Torna a vivere uno spazio storico del centro più chic della città, unendo cucina, mixology e arte. La pizza è firmata da Rossopomodoro.

Da che io mi ricordi, a Piazza de’ Martiri, il “salotto buono” di Napoli, proprio di fronte alla Caffettiera (elegante bar e ritrovo mondano che ha una bellissima collezione di macchinette napoletante per i caffè) c’era la Galleria Navarra: luogo esotico e misterioso, pieno di tappeti e arte varia, ci avevo messo piede solo una volta da ragazza per una festa di cui non ho ricordi precisi se non il fascino della location. Ora ci sono tornata, poche settimane fa con una cara amica che ha condiviso con me quegli anni e tante altre avventure, per mangiarci la pizza (e non solo).

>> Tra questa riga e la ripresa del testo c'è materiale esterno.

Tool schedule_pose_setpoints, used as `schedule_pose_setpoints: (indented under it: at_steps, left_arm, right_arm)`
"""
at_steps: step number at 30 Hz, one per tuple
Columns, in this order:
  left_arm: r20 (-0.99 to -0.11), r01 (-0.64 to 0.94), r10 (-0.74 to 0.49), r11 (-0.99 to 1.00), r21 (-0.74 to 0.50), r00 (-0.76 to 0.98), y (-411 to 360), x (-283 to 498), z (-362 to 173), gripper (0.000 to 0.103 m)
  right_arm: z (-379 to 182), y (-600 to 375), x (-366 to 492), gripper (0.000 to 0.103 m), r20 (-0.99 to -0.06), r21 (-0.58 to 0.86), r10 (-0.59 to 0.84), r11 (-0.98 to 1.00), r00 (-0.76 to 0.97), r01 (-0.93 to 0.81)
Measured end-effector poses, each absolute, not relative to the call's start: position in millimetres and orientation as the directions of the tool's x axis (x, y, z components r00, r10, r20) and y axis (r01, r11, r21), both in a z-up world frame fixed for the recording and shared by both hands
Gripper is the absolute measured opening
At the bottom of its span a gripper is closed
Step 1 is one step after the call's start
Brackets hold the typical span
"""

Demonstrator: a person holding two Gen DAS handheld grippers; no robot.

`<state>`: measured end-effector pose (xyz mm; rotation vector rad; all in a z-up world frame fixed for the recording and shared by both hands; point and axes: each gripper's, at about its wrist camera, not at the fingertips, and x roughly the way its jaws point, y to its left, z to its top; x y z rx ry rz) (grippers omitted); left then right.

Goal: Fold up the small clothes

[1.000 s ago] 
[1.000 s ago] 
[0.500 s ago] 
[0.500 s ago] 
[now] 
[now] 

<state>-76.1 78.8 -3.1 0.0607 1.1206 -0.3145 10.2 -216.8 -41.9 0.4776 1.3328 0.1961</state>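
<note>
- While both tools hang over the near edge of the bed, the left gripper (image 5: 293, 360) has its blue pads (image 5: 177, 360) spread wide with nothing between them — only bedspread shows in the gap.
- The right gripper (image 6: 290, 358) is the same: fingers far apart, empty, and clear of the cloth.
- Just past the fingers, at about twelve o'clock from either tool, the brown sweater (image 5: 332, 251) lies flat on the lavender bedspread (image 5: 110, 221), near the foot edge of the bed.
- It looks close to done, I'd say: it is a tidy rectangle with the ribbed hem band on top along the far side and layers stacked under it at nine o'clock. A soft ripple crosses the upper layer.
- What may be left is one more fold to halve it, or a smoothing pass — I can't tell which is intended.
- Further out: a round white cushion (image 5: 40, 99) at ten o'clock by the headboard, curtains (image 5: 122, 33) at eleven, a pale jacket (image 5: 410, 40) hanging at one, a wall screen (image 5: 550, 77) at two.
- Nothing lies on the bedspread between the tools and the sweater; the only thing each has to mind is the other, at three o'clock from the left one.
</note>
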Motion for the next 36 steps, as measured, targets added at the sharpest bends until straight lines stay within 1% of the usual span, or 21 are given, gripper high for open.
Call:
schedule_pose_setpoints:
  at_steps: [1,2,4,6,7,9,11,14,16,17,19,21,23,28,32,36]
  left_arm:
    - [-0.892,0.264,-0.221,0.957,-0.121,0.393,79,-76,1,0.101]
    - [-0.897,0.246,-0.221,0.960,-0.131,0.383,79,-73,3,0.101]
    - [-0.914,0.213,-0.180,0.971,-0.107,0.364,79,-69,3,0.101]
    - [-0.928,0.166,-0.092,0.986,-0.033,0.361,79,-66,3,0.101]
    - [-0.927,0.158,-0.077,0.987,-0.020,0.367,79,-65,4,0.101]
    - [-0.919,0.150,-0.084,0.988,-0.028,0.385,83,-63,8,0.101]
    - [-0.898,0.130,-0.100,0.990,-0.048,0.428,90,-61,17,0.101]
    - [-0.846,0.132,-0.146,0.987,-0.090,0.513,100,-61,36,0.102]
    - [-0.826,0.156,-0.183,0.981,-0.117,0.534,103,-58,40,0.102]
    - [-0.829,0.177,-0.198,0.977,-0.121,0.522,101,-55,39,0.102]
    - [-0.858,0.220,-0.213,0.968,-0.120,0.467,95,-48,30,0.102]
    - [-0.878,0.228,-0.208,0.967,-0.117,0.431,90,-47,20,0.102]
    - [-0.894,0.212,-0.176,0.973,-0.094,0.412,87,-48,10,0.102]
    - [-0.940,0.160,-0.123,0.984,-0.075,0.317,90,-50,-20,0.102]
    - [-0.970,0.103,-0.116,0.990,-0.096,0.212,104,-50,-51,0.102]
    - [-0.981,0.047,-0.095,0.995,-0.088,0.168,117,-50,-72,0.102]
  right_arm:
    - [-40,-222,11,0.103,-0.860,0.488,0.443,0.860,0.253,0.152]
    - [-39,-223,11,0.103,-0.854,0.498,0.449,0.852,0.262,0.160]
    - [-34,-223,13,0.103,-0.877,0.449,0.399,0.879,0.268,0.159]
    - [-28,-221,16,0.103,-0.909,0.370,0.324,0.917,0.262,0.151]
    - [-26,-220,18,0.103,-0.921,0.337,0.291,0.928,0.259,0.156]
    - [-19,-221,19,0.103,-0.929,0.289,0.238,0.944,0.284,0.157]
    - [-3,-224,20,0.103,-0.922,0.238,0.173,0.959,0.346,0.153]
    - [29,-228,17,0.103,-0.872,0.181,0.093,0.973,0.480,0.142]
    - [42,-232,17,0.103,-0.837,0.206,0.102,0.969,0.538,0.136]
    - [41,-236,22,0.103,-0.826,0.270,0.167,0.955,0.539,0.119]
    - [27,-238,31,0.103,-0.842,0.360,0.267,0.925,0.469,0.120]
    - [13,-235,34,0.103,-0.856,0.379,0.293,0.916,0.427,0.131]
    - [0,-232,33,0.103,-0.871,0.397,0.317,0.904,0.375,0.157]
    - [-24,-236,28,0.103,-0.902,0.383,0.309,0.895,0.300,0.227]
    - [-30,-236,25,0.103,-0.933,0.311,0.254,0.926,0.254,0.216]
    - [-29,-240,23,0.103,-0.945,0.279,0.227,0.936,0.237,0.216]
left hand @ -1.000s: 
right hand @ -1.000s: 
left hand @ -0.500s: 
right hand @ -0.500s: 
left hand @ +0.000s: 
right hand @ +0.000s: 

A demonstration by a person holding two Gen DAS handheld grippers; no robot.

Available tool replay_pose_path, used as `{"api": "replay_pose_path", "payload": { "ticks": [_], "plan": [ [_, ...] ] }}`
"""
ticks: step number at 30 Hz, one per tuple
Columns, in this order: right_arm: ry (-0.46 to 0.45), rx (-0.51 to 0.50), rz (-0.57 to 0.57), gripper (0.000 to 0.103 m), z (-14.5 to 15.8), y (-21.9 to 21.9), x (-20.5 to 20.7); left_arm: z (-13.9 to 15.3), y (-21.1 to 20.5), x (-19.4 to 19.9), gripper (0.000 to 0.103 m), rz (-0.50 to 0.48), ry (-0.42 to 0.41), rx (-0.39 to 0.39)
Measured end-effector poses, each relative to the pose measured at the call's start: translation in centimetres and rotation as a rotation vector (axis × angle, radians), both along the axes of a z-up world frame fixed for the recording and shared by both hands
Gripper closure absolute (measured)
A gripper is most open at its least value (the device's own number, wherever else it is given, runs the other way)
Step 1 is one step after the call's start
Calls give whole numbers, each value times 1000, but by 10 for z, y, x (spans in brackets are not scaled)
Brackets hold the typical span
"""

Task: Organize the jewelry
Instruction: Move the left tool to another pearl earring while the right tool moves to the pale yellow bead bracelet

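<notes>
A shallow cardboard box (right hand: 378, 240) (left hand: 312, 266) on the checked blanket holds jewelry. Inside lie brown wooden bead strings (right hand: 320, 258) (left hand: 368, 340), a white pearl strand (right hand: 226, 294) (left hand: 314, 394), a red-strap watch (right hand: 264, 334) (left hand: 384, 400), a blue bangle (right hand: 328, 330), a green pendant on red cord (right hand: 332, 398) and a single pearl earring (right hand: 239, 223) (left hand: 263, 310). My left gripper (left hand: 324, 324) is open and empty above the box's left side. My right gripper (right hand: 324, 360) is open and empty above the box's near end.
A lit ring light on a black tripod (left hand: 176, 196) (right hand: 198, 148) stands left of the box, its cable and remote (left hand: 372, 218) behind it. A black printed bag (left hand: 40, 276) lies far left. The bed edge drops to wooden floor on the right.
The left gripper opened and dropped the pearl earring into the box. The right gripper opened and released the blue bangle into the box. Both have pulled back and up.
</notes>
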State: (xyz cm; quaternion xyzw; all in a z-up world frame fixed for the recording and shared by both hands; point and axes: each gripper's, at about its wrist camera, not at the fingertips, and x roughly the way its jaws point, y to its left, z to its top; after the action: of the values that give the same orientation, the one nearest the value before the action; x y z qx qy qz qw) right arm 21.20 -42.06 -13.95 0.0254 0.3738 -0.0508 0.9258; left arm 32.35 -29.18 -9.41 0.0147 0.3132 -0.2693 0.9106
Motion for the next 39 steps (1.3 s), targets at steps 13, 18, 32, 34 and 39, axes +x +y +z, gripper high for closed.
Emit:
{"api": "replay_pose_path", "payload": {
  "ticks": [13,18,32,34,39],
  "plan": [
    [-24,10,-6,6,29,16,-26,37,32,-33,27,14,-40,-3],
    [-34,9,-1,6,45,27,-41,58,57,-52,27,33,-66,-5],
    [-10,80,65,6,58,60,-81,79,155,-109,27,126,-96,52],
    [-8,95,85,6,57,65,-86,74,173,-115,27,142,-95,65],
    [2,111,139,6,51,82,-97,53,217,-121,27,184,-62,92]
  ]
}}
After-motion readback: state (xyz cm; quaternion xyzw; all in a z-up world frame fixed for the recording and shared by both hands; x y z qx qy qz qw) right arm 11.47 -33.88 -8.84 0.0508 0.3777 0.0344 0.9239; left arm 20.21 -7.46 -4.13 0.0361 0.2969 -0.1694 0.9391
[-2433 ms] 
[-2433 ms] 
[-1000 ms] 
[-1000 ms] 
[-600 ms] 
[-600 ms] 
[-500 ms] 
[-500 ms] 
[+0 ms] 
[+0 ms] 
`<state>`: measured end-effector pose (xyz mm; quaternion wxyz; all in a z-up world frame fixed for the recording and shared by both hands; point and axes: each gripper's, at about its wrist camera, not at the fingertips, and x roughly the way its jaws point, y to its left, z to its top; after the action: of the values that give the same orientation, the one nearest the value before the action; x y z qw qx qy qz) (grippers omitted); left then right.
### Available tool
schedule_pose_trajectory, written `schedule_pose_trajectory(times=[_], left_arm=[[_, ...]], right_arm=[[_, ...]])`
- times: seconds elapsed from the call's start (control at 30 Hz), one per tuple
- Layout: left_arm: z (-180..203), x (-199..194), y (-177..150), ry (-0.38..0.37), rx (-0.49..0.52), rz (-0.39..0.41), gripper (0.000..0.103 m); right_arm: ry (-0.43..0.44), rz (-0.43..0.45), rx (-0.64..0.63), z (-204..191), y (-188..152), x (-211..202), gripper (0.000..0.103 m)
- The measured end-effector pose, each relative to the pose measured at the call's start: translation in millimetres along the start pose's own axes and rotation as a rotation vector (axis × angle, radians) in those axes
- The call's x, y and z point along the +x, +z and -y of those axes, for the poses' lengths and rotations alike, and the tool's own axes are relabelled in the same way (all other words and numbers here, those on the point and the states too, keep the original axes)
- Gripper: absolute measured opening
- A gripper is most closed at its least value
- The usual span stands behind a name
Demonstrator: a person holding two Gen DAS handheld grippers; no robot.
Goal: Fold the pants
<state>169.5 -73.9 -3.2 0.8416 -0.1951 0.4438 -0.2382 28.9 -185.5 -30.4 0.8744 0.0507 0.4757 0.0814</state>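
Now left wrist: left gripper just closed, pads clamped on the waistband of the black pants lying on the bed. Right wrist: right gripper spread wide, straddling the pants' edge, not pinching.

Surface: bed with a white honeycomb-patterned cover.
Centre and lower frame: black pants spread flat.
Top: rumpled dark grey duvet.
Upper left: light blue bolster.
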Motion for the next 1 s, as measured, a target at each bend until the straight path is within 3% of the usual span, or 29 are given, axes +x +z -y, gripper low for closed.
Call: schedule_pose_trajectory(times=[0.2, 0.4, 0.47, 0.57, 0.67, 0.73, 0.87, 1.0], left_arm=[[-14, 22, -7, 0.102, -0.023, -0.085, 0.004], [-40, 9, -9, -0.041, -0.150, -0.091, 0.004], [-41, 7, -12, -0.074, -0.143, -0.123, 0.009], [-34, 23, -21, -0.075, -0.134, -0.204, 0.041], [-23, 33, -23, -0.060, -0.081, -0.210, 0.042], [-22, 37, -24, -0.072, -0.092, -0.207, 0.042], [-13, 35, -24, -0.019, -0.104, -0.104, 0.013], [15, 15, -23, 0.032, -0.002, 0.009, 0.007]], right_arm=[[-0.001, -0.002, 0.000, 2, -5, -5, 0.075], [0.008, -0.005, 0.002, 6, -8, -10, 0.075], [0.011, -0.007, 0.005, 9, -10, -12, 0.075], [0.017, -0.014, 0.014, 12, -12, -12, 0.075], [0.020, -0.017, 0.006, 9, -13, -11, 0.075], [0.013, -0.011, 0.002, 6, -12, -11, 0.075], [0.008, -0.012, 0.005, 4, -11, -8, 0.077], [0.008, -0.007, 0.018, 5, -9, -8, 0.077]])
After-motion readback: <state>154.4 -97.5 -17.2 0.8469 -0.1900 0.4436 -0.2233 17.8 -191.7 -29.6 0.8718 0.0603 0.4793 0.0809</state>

Ma prima un po’ di storia, con l’aiuto delle informazioni fornite dall’ufficio stampa Dipunto: sono durati cinque anni i lavori per riportare al giusto splendore il sito che fu Giardino di Delizie del monumentale Palazzo Nunziante, disegnato da Enrico Alvino nel 1855, poi dal 1900 galleria antiquaria privata.

L’intervento di recupero filologico e restauro conservativo, iniziato nel 2016 e condotto sotto la vigile sorveglianza della Soprintendenza, ha restituito alla città un luogo storico che a partire dagli anni Cinquanta era stato mortificato da una serie di abusi edilizi e un contenzioso durato quasi vent’anni. Demolite le superfetazioni e gli abusi perpetuatisi negli anni, il Giardino, con gli annessi edifici storici – il cosiddetto capanno del giardiniere e la cappella in stile neoclassico -, è tornato all’antico splendore. Sono stati ripristinati i tetti a falde e l’elegante architettura neoclassica con il timpano e il frontone, le lesene scanalate con capitello corinzio e il pronao. All’interno dell’edificio è stato portato in luce il prezioso pavimento di mosaico ed è stato ripristinato il soffitto a cassettoni in legno. Il progetto di recupero ha salvaguardato anche il grande cancello in ferro battuto di metà Ottocento e l’insegna storica voluta dall’antiquario Salvatore Navarra, mercante di tappeti ed oggetti antichi, che dal 1939 avviò l’attività della Galleria Navarra.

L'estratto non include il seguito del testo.